Dataset items:
= Beginning of Section =

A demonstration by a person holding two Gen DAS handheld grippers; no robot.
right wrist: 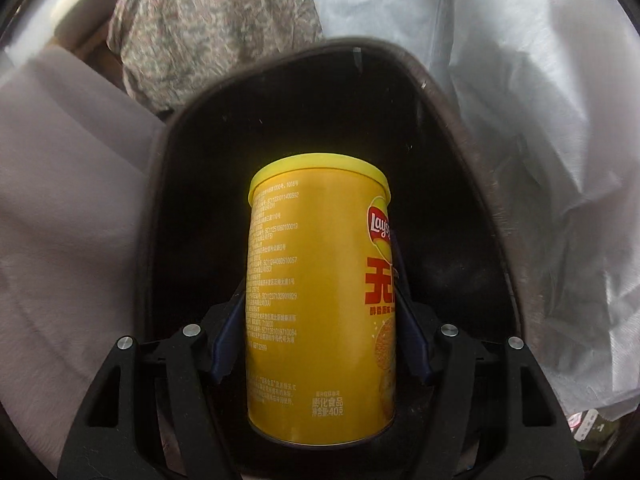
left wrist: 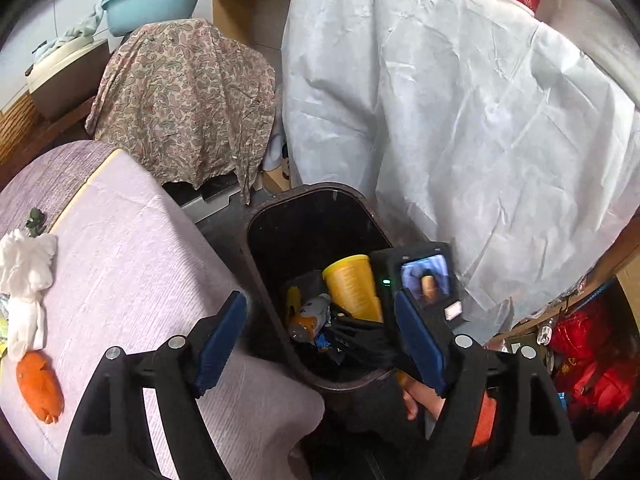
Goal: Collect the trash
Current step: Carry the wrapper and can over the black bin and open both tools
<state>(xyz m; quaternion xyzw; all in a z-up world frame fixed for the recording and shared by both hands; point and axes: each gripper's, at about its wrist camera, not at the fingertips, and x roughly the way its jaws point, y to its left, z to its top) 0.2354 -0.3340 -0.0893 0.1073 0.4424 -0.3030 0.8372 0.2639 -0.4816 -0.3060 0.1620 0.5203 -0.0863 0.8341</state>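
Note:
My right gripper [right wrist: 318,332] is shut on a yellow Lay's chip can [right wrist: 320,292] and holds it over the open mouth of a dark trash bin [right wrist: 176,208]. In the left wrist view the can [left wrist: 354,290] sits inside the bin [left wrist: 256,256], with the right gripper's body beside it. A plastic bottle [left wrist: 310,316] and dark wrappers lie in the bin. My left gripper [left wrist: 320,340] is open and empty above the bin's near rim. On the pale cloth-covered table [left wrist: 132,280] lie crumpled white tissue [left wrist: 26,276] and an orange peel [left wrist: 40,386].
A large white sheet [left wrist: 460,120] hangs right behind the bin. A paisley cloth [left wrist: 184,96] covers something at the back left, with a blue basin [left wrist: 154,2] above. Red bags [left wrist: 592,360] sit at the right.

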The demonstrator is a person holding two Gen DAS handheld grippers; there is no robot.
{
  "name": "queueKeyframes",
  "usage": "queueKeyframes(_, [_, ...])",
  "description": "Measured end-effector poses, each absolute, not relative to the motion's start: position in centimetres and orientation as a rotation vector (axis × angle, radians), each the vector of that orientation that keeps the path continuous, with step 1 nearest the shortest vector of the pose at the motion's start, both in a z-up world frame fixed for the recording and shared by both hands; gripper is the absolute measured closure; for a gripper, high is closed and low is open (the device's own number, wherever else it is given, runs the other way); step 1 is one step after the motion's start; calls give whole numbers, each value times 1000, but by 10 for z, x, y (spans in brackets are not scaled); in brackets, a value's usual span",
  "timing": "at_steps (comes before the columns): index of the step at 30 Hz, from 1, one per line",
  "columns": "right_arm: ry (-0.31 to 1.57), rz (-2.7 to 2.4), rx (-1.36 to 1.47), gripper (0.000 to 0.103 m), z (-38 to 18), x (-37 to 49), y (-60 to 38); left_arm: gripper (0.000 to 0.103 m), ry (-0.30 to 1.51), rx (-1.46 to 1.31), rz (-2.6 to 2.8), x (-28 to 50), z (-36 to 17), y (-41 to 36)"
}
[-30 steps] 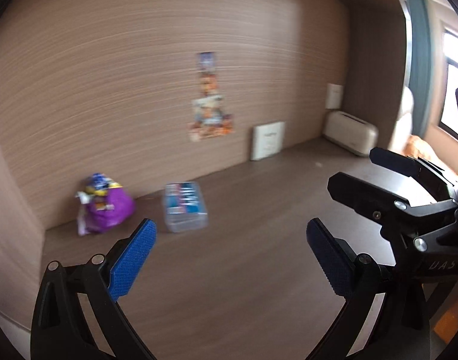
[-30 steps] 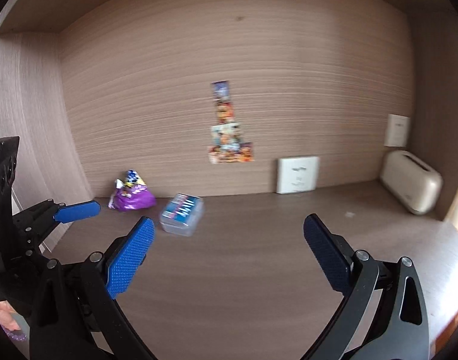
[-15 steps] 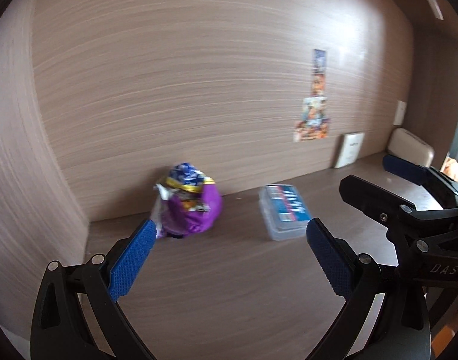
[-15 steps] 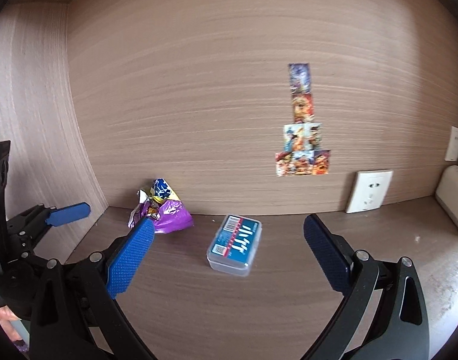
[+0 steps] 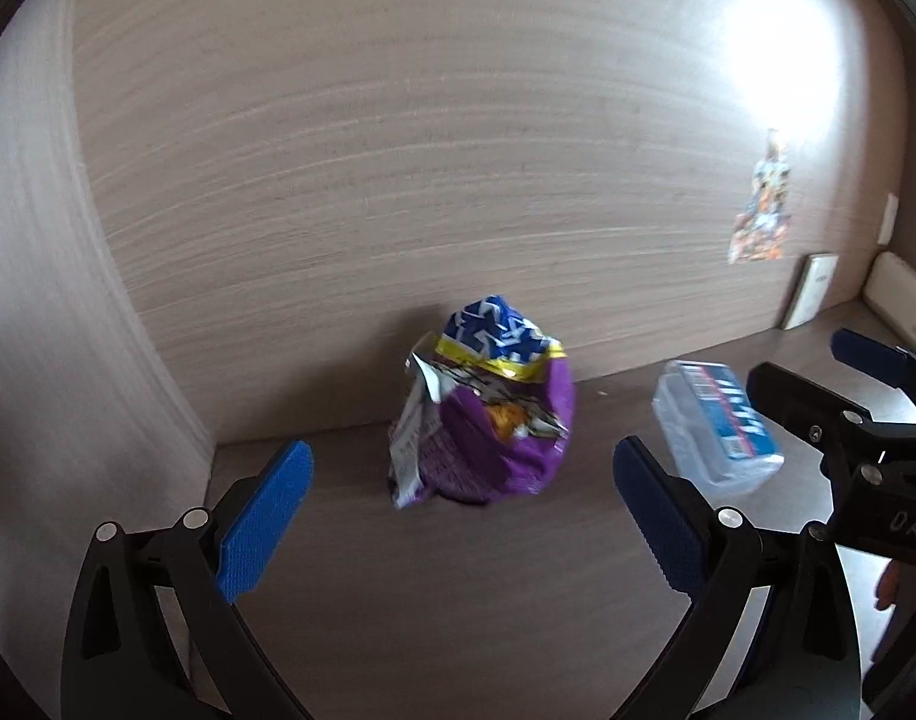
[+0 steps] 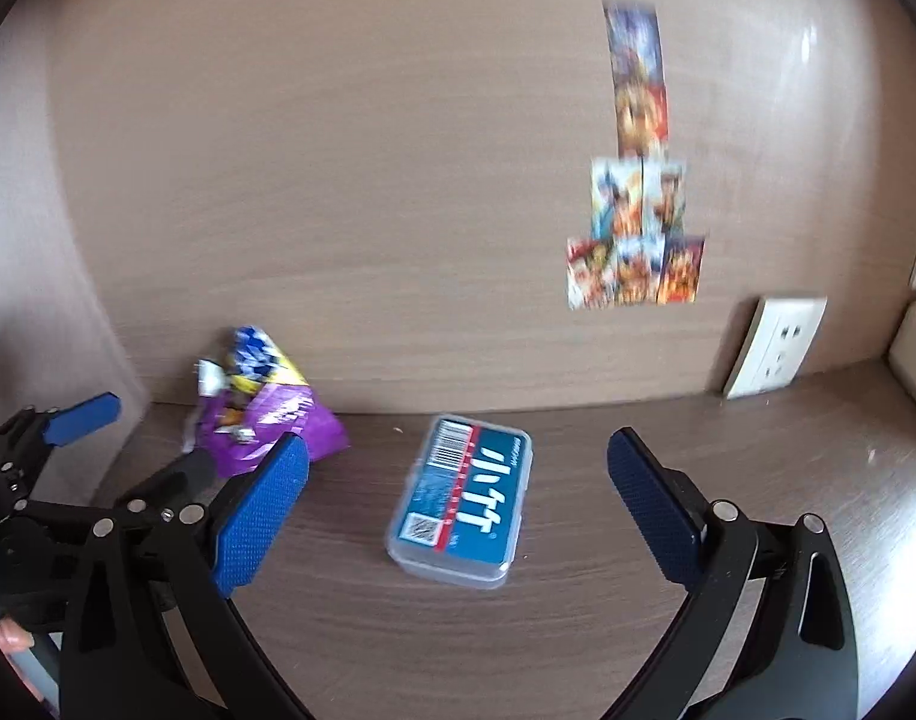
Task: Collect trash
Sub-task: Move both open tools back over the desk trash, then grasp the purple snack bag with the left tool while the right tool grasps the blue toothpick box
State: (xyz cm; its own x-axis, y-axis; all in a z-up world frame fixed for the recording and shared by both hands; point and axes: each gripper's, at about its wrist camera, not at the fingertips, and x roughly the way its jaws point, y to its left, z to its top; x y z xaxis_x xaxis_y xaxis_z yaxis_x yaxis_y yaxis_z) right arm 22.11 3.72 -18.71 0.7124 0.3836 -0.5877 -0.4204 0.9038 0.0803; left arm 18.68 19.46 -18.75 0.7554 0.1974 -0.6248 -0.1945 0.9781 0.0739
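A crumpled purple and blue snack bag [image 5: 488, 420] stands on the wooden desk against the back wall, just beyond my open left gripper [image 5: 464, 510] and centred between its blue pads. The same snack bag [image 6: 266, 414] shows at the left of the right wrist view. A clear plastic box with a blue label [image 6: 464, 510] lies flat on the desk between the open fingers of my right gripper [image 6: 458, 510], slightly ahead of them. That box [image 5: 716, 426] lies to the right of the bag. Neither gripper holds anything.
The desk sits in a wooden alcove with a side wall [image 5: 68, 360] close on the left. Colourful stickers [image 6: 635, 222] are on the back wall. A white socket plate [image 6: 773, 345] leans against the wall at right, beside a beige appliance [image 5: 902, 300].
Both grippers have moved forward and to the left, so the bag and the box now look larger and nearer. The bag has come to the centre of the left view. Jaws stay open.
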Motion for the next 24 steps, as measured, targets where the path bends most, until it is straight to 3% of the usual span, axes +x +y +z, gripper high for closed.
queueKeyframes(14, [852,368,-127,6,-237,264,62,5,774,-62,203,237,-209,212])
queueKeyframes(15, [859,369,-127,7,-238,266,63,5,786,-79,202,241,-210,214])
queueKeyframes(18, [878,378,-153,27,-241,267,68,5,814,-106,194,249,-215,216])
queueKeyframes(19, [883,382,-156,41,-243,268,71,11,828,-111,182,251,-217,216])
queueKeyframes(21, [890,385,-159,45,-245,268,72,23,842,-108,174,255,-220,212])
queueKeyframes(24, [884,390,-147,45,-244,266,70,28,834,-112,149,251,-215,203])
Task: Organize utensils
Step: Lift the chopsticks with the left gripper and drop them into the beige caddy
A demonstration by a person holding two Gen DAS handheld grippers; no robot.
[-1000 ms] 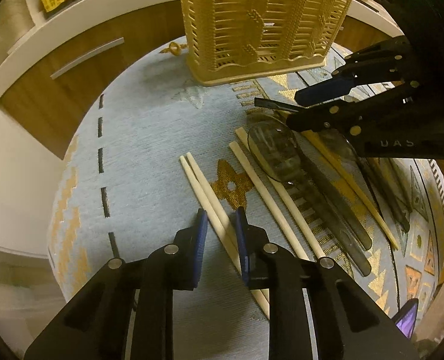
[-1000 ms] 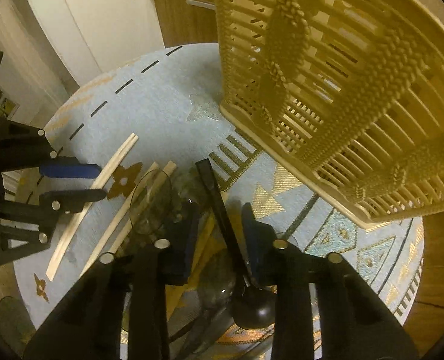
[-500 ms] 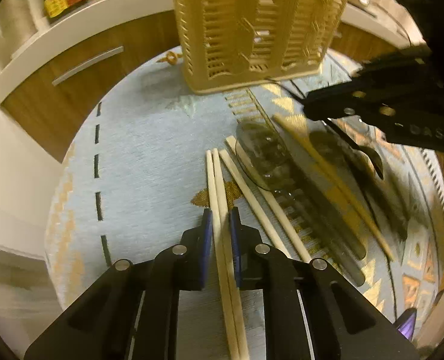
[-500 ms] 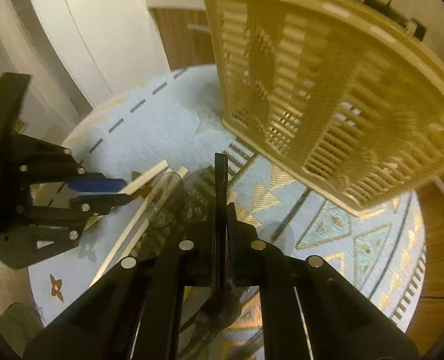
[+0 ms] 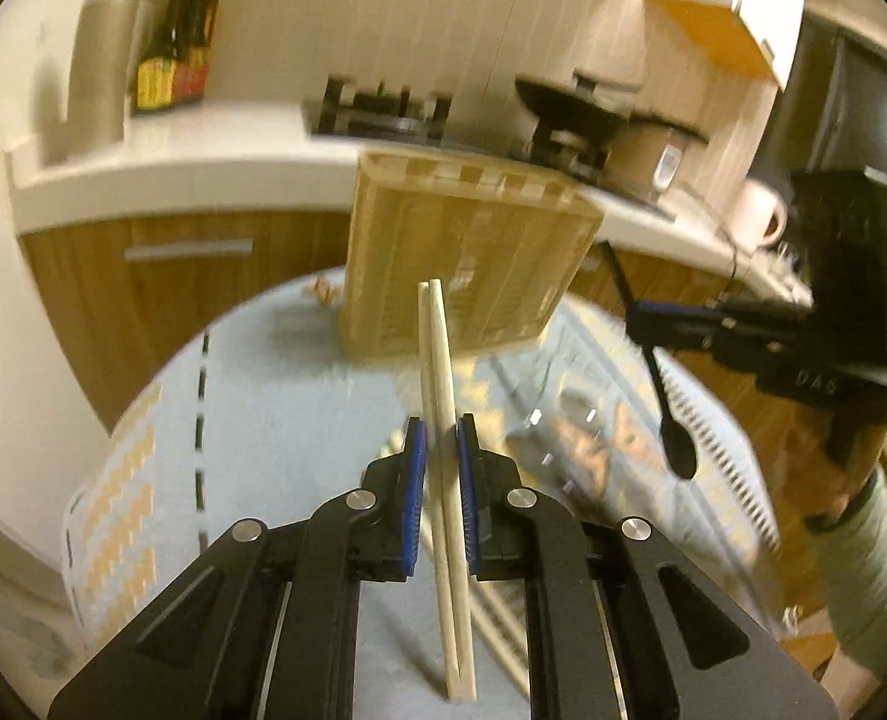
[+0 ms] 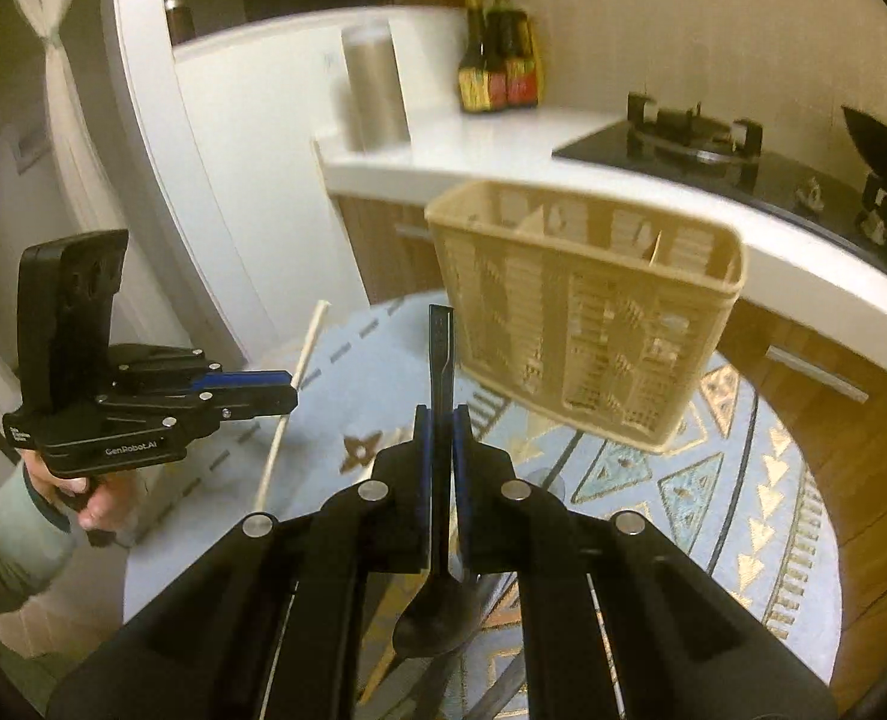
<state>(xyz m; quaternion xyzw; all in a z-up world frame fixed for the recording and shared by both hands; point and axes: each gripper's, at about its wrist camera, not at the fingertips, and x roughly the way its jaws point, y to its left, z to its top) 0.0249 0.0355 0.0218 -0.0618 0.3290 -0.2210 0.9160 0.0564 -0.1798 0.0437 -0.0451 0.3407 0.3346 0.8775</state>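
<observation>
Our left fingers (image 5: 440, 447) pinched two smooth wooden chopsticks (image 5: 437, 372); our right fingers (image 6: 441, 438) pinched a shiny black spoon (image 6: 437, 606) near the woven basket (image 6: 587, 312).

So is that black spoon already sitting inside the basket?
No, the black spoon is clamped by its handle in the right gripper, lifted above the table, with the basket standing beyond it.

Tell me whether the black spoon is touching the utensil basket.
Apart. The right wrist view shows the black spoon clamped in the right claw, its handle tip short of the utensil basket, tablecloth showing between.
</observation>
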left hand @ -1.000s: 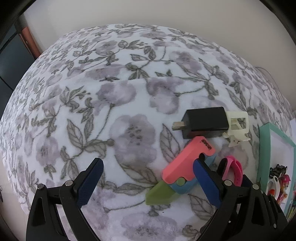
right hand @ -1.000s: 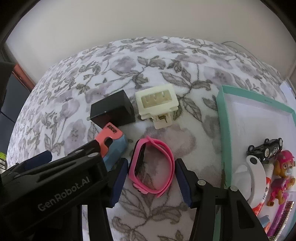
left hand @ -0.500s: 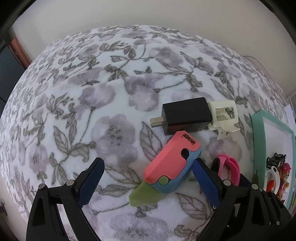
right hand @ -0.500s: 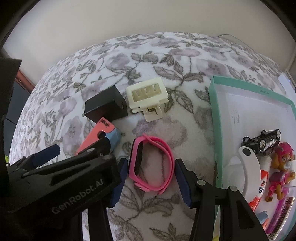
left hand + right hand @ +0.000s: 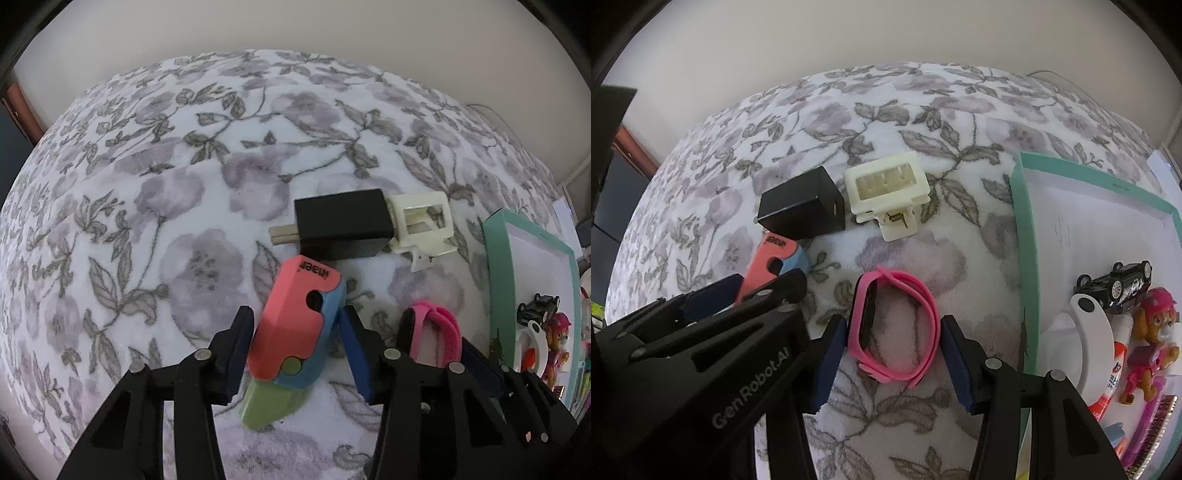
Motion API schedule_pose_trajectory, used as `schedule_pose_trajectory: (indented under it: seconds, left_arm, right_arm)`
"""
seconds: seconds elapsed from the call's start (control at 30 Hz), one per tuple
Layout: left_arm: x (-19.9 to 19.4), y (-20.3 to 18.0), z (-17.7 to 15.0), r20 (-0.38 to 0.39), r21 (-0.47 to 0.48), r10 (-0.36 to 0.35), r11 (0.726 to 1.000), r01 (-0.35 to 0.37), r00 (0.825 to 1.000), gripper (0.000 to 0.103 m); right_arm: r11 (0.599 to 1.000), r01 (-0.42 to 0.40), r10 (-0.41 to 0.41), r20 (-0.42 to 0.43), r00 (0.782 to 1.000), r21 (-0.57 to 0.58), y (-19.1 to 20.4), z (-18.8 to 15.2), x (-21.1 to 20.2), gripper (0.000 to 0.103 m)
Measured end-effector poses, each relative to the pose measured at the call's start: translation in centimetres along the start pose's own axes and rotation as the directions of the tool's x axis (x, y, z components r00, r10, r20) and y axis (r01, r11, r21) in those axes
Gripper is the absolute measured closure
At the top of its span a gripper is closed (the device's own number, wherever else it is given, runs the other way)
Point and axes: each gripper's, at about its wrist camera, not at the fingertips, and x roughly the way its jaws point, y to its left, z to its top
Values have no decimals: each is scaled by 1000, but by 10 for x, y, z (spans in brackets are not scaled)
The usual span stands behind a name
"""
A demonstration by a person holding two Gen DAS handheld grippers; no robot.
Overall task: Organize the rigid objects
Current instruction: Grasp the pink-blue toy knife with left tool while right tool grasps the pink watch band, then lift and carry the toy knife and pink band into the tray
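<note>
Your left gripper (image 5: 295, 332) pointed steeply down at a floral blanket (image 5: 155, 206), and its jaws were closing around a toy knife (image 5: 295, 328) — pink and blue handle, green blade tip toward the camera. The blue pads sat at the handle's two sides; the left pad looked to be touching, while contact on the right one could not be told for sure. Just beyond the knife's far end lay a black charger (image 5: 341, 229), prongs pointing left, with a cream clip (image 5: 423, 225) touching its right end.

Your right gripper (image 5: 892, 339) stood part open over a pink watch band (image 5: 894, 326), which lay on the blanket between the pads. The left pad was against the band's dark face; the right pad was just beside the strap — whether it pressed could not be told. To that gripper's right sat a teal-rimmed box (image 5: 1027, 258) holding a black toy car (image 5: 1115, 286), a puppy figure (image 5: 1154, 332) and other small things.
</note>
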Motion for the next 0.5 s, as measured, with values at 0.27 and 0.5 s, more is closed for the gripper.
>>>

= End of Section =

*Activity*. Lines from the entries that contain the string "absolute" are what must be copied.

*Result of this exercise*.
  "description": "Measured end-effector poses, each absolute, not relative to the motion's start: position in centimetres and orientation as a rotation vector (axis × angle, radians), each the vector of that orientation that keeps the path continuous, with step 1 nearest the shortest vector of the pose at the motion's start, both in a z-up world frame fixed for the recording and shared by both hands; gripper is the absolute measured closure; for a gripper, high is closed and low is open (the device's own number, wherever else it is given, runs the other way); step 1 is one step after the motion's start; calls give whole numbers, each value times 1000, but by 10 for z, x, y (spans in brackets are not scaled); in brackets, a value's usual span",
Gripper is the absolute measured closure

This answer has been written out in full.